Store json-like hierarchical data as nested directory tree?

Question

TLDR

I am looking for an existing convention to encode / serialize tree-like data in a directory structure, split into small files instead of one big file.

Background

There are different scenarios where we want to store tree-like data in a file, which can then be tracked in git. Json files can express dependencies for a package manager (e.g. composer for php, npm for node.js). Yml files can define routes, test cases, etc.

Typically a "tree structure" is a combination of key-value lists and "serial" lists, where each value can again be a tree structure.

Very often the order of associative keys is irrelevant, and should ideally be normalized to alphabetic order.

One problem when storing a big tree structure in a single file, be it json or yml, which is then tracked with git, is that you get plenty of merge conflicts if different branches add and remove entries in the same key-value list.

Especially for key-value lists where the order is irrelevant, it would be more git-friendly to store each sub-tree in a separate file or directory, instead of storing them all in one big file.

Technically it should be possible to create a directory structure that is as expressive as json or yml.

Performance concerns can be overcome with caching. If the files are going to be tracked in git, we can assume they are going to be unchanged most of the time.

The main challenges: - How to deal with "special characters" that cause problems in some or most file systems, if used in a file or directory name? - If I need to encode or disambiguate special characters, how can I still keep it pleasant to the eye? - How to deal with limitations to file name length in some file systems? - How to deal with other file system quirks, e.g. case insensitivity? Is this even still a thing? - How to express serial lists, which might contain key-value lists as children? Serial lists cannot be expressed as directories, so its children have to live within the same file. - How can I avoid to reinvent the wheel, creating my own made-up "convention" that nobody else uses?

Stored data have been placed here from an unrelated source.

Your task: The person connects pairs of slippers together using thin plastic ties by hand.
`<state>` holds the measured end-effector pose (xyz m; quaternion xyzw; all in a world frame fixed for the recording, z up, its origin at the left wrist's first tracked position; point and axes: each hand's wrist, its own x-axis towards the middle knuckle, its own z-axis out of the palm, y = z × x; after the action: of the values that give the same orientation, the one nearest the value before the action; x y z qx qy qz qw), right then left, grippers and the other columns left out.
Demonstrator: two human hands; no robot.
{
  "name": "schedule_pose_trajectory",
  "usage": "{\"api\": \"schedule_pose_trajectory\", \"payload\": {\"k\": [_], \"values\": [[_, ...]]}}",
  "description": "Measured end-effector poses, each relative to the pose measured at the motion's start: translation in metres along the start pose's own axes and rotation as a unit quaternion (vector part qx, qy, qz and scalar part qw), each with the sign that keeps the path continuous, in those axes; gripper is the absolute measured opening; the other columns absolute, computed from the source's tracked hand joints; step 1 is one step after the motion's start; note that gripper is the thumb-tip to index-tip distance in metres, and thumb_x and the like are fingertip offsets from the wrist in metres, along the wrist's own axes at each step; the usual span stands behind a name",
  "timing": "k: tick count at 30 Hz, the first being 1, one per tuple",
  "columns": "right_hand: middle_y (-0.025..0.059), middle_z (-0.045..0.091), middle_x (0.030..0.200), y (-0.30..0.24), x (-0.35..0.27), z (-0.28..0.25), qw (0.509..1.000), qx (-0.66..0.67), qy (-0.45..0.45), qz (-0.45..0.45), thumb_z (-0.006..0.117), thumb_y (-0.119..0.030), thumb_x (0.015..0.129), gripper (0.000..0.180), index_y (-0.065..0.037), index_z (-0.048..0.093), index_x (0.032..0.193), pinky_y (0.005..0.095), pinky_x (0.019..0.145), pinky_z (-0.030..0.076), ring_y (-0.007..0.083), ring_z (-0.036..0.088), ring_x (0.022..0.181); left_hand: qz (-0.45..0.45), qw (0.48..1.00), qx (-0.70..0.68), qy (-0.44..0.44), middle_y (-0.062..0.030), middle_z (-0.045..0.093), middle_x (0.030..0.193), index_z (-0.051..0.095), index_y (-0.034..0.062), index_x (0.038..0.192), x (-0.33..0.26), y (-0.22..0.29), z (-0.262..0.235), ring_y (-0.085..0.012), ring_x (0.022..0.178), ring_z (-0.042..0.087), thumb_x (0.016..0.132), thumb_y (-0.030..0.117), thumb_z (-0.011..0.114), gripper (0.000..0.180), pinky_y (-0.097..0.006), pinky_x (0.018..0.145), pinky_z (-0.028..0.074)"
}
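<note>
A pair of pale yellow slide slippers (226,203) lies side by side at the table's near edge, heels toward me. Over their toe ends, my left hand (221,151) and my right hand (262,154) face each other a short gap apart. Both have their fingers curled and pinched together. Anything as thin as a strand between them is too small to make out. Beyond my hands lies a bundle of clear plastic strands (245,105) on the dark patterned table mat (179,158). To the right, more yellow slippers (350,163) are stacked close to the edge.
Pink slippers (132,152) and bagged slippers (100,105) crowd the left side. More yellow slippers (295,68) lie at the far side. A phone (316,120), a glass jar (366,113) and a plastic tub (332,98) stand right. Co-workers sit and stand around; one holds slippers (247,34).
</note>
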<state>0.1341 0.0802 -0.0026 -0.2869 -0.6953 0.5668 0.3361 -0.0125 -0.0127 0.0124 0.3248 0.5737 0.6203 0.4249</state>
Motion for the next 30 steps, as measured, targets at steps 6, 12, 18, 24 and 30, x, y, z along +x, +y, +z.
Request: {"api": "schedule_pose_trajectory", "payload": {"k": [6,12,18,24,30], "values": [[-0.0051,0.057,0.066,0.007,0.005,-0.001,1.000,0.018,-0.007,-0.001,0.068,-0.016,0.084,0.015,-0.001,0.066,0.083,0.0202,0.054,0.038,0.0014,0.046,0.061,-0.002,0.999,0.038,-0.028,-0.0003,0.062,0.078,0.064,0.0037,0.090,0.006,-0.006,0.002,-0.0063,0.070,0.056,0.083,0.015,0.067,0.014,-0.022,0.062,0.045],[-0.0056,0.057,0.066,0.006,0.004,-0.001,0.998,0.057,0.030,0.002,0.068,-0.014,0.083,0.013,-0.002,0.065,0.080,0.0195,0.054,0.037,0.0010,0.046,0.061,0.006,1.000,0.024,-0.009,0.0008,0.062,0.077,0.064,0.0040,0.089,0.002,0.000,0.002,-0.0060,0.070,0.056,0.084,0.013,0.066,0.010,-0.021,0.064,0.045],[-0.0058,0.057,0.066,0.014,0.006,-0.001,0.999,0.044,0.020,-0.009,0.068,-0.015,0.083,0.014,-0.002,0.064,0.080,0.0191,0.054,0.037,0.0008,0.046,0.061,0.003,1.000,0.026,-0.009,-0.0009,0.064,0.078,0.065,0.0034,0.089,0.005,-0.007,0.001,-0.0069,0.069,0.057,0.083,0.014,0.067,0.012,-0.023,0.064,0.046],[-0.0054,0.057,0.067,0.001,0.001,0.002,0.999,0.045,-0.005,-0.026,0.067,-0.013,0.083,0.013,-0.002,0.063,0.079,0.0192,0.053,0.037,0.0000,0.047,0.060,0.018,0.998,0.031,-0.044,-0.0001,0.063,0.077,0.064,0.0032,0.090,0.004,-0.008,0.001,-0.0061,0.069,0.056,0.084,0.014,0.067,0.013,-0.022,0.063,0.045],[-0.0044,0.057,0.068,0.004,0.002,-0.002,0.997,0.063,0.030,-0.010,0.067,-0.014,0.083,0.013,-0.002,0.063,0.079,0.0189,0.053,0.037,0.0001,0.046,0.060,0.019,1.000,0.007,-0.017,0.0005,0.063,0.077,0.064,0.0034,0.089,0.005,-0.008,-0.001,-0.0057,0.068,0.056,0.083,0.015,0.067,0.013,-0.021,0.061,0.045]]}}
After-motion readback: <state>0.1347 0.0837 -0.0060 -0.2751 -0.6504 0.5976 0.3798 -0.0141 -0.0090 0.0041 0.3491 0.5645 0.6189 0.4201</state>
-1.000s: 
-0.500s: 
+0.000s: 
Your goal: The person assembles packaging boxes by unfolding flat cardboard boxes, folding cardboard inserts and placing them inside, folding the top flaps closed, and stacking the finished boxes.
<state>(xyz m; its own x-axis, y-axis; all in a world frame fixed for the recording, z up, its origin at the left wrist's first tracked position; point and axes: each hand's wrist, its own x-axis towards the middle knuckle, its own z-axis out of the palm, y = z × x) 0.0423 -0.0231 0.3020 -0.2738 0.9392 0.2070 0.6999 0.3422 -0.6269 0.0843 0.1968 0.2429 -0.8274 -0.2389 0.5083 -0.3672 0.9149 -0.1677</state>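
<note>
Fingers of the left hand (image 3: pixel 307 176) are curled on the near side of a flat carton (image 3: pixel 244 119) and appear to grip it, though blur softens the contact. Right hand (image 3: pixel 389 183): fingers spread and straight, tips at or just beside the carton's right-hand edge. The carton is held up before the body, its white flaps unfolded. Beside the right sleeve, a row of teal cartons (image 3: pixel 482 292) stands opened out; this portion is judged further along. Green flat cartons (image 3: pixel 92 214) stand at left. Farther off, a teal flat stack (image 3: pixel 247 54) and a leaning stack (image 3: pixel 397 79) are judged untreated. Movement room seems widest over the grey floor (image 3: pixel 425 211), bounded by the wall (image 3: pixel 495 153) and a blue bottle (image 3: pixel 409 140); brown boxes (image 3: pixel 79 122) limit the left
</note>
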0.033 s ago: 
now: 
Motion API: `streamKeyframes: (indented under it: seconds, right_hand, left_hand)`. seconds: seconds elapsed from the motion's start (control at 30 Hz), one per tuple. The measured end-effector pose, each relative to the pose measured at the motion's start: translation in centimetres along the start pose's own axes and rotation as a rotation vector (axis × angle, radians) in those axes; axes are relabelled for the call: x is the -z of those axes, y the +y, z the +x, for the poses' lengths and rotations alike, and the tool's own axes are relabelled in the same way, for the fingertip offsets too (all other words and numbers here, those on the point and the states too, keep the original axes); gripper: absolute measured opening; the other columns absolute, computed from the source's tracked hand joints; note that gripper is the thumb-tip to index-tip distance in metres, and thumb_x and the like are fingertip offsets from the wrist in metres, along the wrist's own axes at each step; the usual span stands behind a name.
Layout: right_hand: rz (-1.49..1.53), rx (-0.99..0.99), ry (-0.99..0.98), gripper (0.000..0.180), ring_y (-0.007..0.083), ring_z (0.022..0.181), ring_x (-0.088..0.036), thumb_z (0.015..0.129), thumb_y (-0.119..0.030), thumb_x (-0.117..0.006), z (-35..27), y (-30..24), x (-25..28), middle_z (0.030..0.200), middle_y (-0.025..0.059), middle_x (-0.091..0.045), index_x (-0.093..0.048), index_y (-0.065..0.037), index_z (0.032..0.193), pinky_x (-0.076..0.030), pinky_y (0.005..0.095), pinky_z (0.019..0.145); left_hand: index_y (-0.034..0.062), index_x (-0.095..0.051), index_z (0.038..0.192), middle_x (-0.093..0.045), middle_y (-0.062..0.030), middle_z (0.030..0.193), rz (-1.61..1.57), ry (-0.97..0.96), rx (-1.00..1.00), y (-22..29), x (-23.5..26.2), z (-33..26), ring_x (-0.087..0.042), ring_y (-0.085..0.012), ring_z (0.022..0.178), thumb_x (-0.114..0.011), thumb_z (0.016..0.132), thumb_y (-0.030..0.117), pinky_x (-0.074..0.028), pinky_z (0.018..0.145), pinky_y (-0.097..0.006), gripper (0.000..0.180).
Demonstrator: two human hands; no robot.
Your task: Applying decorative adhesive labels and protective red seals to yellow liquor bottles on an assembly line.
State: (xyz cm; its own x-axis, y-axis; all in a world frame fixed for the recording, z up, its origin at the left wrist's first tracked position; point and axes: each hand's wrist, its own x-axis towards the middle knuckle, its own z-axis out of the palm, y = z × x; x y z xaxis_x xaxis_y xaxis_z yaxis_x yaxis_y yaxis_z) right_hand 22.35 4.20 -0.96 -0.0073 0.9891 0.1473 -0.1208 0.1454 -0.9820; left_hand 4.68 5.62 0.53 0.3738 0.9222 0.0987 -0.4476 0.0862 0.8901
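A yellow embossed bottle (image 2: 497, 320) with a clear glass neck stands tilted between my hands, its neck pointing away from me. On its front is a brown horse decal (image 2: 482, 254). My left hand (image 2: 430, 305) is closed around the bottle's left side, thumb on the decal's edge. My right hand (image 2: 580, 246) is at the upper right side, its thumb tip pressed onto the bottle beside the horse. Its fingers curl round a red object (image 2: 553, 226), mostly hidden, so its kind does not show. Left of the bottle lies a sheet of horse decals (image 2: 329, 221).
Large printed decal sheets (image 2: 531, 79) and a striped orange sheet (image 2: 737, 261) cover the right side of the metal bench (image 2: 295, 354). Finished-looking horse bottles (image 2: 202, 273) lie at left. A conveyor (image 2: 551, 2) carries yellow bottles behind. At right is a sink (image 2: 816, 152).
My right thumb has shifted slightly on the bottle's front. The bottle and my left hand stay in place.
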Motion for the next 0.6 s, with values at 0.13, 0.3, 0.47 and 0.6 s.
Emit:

Desired features: - As expressive as json or yml. - git-friendly. - Machine-readable and -writable. - Human-readable and -editable, perhaps with limitations. - Ideally it should use known formats (json, yml) for structures and values that are expressed within a single file.

Naive approach

Of course the first idea would be to use yml files for literal values and serial lists, and directories for key-value lists (in cases where the order does not matter). In a key-value list, the file or directory names are interpreted as keys, the files and subdirectories as values.

This has some limitations, because not every possible key that would be valid in json or yml is also a valid file name in every file system. The most obvious example would be a slash.

Question

I have different ideas how I would do this myself.

But I am really looking for some kind of convention for this that already exists.

Related questions

Persistence: Data Trees stored as Directory Trees
This is asking about performance, and about using the filesystem like a database - I think.
I am less interested in performance (caching makes it irrelevant), and more about the actual storage format / convention.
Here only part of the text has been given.